You can find the free version of Sally's real estate newsletter here: http://politi.co/2a1DgJk
WEEKEND WEDDING -- "Katie Baron, Andrew Hendrickson" -- NYT: "The bride, 33 ... is a partner at the New York law firm Alter, Kendrick & Baron, where she focuses on music copyright and entertainment law. She graduated with honors from the University of Texas at Austin and received a law degree from Fordham. ... The groom, 29, is the legislative director for State Assemblyman Brian Kavanagh, a Manhattan Democrat. He graduated from Bard College and received a law degree from Brooklyn Law School. ... The couple met in April 2012 through mutual friends in New York." Announcement with a pic
THE HOME TEAMS - POLITICO New York's Howard Megdal:
South Carolina and their point guard, The Bronx's own Bianca Cuevas-Moore, are your NCAA women's basketball champions, defeating Mississippi State, 67-55.
Rays 7, Yankees 3: Chris Archer outpitched Masahiro Tanaka in the opener for both teams. Aaron Judge had an RBI double in the loss.
Celtics 110, Knicks 94: The Celtics won their 50th game of the season. Carmelo Anthony didn't play with a sore lower back, and Derrick Rose was ruled out for the season with a knee injury.
Nets 91, Hawks 82: Brook Lopez scored 29, Jeremy Lin added 15, and the Nets won another over a playoff contender.
The day ahead: Opening Day at Citi Field!
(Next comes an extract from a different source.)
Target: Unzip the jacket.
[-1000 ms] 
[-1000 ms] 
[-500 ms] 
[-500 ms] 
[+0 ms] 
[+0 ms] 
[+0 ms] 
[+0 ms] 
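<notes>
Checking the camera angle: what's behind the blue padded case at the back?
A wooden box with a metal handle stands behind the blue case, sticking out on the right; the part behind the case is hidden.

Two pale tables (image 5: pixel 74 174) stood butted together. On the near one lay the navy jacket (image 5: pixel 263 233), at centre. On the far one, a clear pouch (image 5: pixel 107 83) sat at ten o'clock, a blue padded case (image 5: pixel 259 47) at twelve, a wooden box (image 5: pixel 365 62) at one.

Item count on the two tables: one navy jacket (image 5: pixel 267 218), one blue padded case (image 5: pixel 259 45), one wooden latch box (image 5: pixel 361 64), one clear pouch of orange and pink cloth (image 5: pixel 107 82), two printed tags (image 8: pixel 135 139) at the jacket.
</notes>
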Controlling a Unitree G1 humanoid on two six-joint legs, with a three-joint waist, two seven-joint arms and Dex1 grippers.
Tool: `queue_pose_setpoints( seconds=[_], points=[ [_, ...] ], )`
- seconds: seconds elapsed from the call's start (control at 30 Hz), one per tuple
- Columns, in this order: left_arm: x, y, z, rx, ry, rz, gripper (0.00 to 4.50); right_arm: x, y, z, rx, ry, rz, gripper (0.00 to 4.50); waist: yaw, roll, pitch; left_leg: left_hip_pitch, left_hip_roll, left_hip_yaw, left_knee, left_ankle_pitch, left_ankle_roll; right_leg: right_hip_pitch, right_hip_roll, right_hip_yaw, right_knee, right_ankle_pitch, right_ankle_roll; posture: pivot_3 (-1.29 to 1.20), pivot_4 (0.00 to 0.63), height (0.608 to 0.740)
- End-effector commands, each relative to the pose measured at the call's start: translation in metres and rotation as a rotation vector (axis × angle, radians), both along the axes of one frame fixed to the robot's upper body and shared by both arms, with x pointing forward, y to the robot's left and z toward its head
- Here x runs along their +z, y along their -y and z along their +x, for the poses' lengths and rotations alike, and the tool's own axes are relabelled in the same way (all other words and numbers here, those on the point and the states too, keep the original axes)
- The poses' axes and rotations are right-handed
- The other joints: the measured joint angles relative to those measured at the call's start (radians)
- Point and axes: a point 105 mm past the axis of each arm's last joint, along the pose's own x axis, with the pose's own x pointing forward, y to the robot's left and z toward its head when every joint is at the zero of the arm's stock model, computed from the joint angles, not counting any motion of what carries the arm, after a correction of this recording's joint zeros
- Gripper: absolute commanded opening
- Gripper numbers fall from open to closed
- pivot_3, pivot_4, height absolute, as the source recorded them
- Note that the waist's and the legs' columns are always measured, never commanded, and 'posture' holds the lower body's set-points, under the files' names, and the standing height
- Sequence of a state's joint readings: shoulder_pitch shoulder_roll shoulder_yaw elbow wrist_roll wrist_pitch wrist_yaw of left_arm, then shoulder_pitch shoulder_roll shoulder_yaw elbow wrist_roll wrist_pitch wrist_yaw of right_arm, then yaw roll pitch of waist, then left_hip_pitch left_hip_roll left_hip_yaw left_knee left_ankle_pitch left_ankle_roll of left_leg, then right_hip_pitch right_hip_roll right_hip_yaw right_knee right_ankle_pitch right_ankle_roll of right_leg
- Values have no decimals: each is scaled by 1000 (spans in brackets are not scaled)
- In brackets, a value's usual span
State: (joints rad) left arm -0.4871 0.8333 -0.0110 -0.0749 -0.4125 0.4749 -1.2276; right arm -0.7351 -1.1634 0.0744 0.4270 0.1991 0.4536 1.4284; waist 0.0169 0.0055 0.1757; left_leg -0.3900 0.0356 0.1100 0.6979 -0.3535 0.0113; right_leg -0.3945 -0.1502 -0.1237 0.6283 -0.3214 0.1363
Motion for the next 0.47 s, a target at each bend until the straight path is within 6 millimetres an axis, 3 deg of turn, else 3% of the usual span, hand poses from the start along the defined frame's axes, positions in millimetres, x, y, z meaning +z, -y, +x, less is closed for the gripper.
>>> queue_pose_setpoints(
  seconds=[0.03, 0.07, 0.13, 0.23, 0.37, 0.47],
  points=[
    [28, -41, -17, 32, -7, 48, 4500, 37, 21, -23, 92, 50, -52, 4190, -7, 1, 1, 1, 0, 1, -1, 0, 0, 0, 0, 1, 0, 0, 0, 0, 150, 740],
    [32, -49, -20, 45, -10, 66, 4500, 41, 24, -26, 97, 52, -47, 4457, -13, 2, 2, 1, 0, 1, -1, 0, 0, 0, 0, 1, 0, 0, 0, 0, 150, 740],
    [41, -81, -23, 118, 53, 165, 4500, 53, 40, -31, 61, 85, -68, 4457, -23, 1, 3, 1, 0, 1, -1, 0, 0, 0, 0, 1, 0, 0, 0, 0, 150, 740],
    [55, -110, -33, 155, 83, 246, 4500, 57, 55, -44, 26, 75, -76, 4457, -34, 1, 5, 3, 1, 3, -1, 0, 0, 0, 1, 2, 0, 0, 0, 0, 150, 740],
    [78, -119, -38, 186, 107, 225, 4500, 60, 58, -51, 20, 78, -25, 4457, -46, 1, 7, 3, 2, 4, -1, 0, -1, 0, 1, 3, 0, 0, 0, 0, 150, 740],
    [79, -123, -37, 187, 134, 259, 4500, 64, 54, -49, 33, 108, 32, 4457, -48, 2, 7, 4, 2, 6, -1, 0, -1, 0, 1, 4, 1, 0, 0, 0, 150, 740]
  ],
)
Noah Syndergaard will take on the Braves at 1:10. The Sabres host Toronto.
BIRTHDAYS: NYT's Alex Burns, the pride of the Bronx and a Politico alum, is 31 ... Jonathan Martin, a reporter with the New York Times and POLITICO alum ... Shlomo Greenwald, associate editor at the Jewish Press ... Mario Ruiz, SVP for comms. at Business Insider and a HuffPost alum (h/t Oliver Darcy) ... Patrick Muncie of Tusk Strategies and former spokesman for the Manhattan district attorney ... comedian Eddie Murphy, a native of Bushwick Brooklyn whose father was an NYPD officer ... Trump impersonator Alec Baldwin ... and the author of "The Legend of Sleepy Hollow" and "Rip Van Winkle," who also helped create Central Park - the late Washington Irving.
#UpstateAmerica: No, Kellyanne Conway will not be the commencement speaker at UAlbany this year.
#PlanetNYC: After 35 years in business, Bensonhurst's beloved Vegas Diner is closing on June 26, via Brooklyn Daily.